I think Fortran used ** because EBCDIC didn't have ^ or uparrow. ABC and Python followed Fortran rather than C on this point. units(1) supports both.
BCD, actually, given that Fortran dates from the mid-1950s. EBCDIC only appeared more or less around Fortran IV, in the early 1960s. Many printers in those days had a 48-character chain/train. After upper-case letters, digits, and a few essential punctuation marks (like . and ,), you weren't left with many options. The 60-character set of PL/I was a luxury back then, let alone lower case.
Hmm, I guess you're right. Also EBCDIC does have ^ apparently, though not ↑: https://en.wikipedia.org/wiki/EBCDIC#Code_page_layout
But IBM's BCD character sets, including the 48-character ones you allude to, didn't: https://en.wikipedia.org/wiki/BCD_(character_encoding)#Examp... (though Honeywell's did)
There are a lot of decisions in Fortran that stem from the absence of useful characters. .LT., .LE., .EQ., .NE., .GT., and .GE. is another.
C uses ^ for bitwise xor and a function for exponentiation, though.
No, C does not have an exponentiation operator! Possibly you meant "and not a function for exponentiation".
I should have said "followed Fortran rather than BASIC".
I meant exactly what I said. C uses a function for exponentiation. Nothing that uses ^ for powers follows C's lead.

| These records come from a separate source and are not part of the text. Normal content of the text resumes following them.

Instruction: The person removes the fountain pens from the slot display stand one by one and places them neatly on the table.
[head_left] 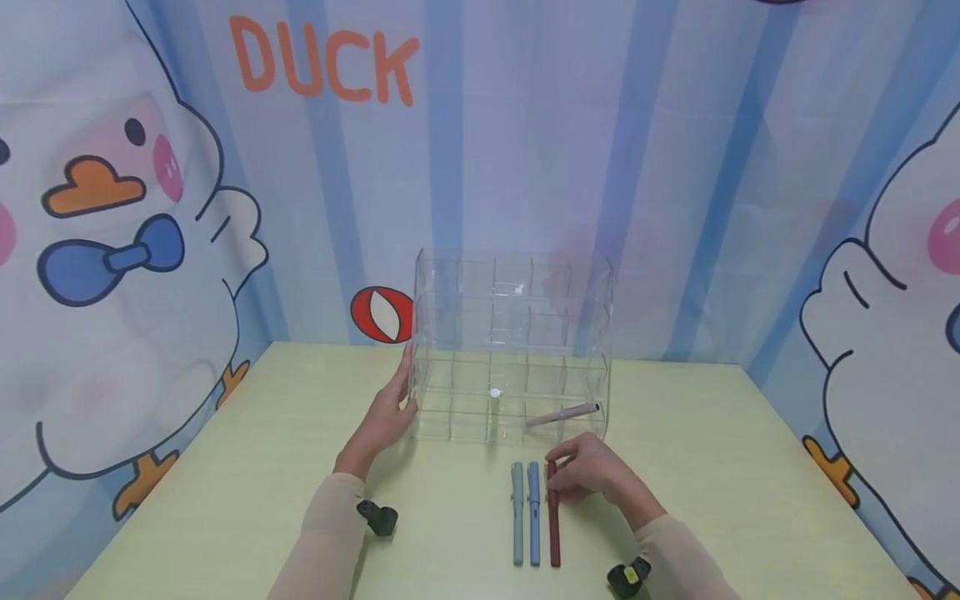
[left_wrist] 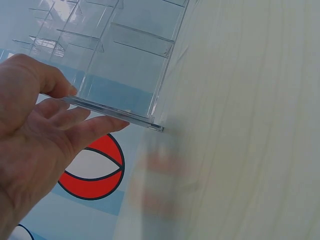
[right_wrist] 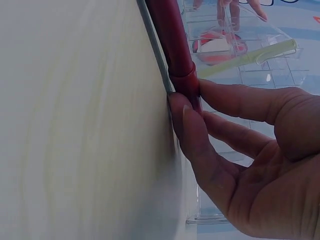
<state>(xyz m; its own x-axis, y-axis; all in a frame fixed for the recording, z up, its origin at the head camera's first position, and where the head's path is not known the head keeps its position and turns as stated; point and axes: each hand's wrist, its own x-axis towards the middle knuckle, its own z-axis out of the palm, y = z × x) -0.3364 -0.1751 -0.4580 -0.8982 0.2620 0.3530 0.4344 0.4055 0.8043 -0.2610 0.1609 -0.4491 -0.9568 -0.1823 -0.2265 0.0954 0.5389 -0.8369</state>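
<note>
On pale table, right hand pinches red pen.

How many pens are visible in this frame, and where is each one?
4. A grey pen, a blue pen and a dark red pen lie side by side on the table; the right hand pinches the red one. A beige pen sits inside the clear acrylic organiser.

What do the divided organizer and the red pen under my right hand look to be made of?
Organizer: clear rigid plastic, probably acrylic; the backdrop shows through it and its edges glint. Red pen: smooth, faintly glossy dark-red body, likely plastic, though coated metal cannot be ruled out.
</note>
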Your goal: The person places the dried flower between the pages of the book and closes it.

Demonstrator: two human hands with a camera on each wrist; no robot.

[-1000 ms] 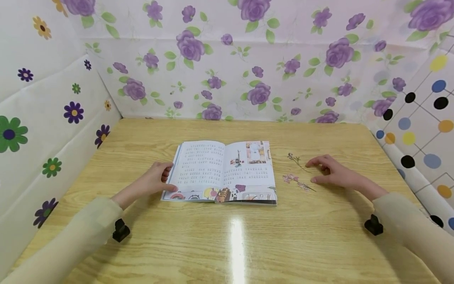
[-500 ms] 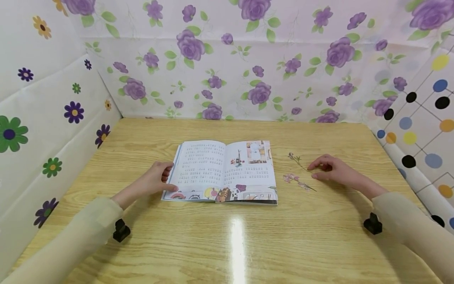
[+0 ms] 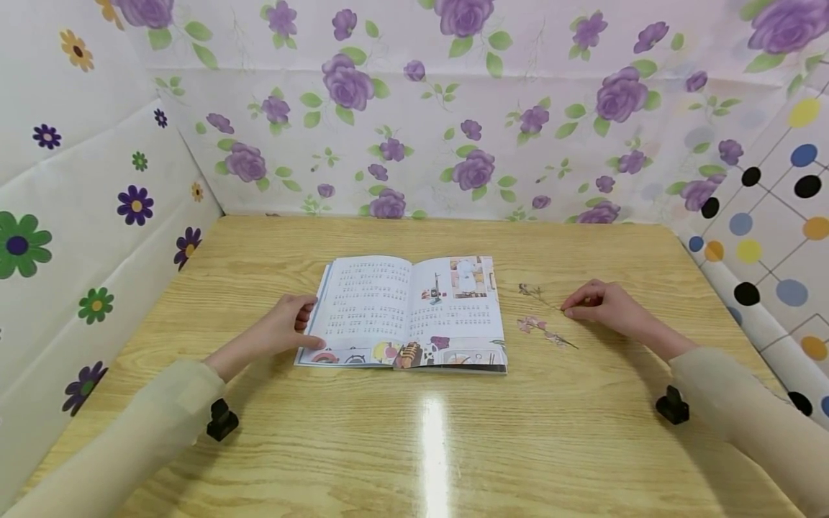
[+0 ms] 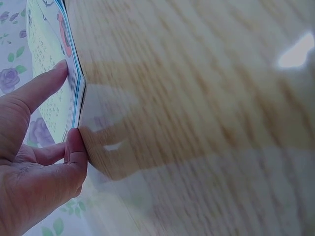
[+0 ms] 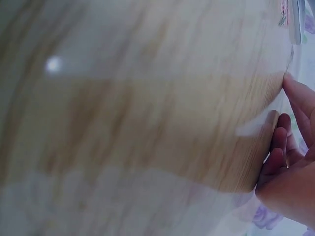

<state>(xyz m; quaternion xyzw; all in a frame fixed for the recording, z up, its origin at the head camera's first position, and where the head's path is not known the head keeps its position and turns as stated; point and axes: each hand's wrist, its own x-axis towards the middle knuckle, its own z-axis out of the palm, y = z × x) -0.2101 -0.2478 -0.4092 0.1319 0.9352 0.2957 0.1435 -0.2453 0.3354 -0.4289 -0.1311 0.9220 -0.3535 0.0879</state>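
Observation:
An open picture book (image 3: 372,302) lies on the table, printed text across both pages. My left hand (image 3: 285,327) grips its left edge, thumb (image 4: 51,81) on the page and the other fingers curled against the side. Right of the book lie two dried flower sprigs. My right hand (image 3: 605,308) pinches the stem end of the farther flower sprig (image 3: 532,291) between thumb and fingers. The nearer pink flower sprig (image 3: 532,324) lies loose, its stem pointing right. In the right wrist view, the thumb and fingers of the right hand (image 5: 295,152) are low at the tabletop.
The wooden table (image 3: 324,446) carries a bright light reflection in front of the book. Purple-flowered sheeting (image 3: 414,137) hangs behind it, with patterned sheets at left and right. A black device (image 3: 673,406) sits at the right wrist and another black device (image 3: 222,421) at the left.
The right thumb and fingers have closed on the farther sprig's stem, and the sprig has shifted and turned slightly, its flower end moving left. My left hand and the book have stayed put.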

Oh, I interpreted "a function for exponentiation" as being part of a list of things C uses ^ for. It didn't even occur to me that the sentence had an alternative parsing where it was part of a list of things C uses. C does indeed use a function for exponentiation. And time flies like an arrow!
He's explaining that C was not the reason for picking * over ^
Interesting, thanks!
And != means ≠
The reason for using `**` is that `^` is widely used for bitwise exclusive-or. So commonly `2**1000 != 2^1000`!